Propos recueillis par Thomas Mahler publié le 17/11/2020 L’EXPRESS

Mila est cyberharcelée après des propos tenus sur la religion musulmane (photo d'archives).
Mila est cyberharcelée après des propos tenus sur la religion musulmane (photo d’archives). Blog

Pour le philosophe, les réticences de Ségolène Royal ou de féministes à défendre Mila sont abjectes. La lycéenne, à nouveau menacée de mort, est selon lui un modèle.

Le parquet de Vienne a annoncé dimanche dernier l’ouverture d’une enquête pour « menaces de mort par écrit et harcèlement électronique » après les réactions suscitées par une nouvelle vidéo polémique sur l’islam de l’adolescente iséroise Mila, déjà inquiétée en janvier pour une publication similaire. Dans un entretien à L’Express, le philosophe Raphaël Enthoven défend la lycéenne, selon lui un modèle.  

L’Express : Mila, aujourd’hui scolarisée dans un internat sécurisé, fait encore une fois l’objet de menaces de mort et de harcèlement après une nouvelle vidéo critique sur l’islam, mais non pas les musulmans. Êtes-vous d’accord avec Marlène Schiappa, qui a parlé de « persécution » contre une mineure ? 

Raphaël Enthoven : Quand une jeune fille reçoit des dizaines de milliers de menaces de mort et de promesses de viol, qu’elle est contrainte de vivre cachée, de changer d’école (contrairement à ses agresseurs) et qu’à chaque fois qu’elle donne son avis, le harcèlement reprend, il ne paraît pas excessif de parler de « persécution contre une mineure ». En fait, ce qui est fou, c’est que la question se pose ! Comment une persécution si évidente peut-elle ne pas faire l’unanimité ? C’est tout le paradoxe d’une persécution dont les bourreaux se vivent eux-mêmes comme des victimes injustement offensées, et sont aidés dans cet exercice d’autojustification par des tas de gens éminents qui insistent sur « l’obscénité » des paroles de Mila ou la « pornographie » des caricatures du prophète, comme si c’était ça, le problème.  

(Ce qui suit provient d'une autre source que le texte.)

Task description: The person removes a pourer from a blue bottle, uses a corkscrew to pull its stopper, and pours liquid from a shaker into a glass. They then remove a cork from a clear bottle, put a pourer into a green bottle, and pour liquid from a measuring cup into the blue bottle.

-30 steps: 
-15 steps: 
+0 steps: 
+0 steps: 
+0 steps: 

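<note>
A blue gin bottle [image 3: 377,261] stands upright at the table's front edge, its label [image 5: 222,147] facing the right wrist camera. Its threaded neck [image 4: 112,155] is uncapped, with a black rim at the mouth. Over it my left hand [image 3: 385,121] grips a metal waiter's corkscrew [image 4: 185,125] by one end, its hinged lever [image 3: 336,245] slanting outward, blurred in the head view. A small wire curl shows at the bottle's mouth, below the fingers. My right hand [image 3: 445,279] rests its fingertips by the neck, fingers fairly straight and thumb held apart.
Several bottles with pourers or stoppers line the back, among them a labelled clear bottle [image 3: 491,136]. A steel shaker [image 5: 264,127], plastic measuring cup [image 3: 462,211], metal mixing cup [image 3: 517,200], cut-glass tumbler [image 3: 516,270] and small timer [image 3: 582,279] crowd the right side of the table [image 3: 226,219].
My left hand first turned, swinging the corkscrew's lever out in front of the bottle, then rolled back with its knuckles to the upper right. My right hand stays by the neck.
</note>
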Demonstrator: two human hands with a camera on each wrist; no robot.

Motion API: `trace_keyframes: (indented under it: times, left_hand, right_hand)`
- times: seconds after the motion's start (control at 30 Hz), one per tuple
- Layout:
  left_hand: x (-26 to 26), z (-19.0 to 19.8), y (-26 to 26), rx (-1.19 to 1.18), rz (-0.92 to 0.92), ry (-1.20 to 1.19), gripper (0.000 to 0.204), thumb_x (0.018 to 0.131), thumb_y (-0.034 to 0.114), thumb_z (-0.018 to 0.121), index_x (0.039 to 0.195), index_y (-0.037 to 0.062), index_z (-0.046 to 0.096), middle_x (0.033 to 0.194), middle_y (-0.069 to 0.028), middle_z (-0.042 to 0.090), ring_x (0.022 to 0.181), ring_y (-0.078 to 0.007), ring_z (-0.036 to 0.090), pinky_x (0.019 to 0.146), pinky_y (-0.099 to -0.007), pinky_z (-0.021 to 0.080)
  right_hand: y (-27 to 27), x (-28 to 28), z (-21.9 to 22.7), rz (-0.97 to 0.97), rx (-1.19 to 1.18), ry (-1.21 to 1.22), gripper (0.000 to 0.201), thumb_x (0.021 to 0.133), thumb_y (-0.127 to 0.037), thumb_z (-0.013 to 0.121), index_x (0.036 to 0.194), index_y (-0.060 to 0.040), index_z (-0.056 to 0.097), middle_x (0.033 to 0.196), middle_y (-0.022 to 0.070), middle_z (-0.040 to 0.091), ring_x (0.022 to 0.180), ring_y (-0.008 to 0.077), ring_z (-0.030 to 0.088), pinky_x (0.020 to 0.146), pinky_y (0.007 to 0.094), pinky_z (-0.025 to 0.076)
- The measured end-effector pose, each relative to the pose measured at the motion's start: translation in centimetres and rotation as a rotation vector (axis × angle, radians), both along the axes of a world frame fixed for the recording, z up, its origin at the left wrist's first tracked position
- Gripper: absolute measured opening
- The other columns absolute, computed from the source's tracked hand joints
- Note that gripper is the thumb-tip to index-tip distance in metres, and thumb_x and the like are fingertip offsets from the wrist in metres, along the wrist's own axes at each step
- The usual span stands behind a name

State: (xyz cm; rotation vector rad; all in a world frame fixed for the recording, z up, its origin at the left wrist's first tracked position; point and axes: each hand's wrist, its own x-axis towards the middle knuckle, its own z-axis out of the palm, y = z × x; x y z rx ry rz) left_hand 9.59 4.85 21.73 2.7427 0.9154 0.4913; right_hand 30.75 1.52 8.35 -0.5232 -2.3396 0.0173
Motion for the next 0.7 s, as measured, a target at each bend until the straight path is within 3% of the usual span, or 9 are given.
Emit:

Selon vous, on ne peut pas être neutre dans le cas de Mila. Pourquoi ?  

Parce que, pour Mila comme pour Charlie, le débat ne porte pas sur la qualité de ce qu’ils montrent, mais sur le droit de le faire. La question n’est pas de savoir si les caricatures du prophète sont belles ou si Mila a raison de mettre un doigt dans le cul d’Allah, mais si, sous un ciel républicain, on a encore le droit de se foutre des religions. La neutralité est innocente quand la question porte sur la qualité de quelque chose. Chacun a le droit de n’avoir aucun avis sur un geste ou sur un dessin. Mais la neutralité est abjecte quand l’enjeu concerne l’existence-même de l’hérétique. Les prudents funambules qui refusent de prendre position dans l’affaire Mila – alors que sa vie est en danger sans que son comportement soit répréhensible – ne sont pas des esthètes dont le bon goût est heurté par ses paroles, mais des prudents dont la peur de mourir prend la forme d’une leçon de morale ou d’esthétique.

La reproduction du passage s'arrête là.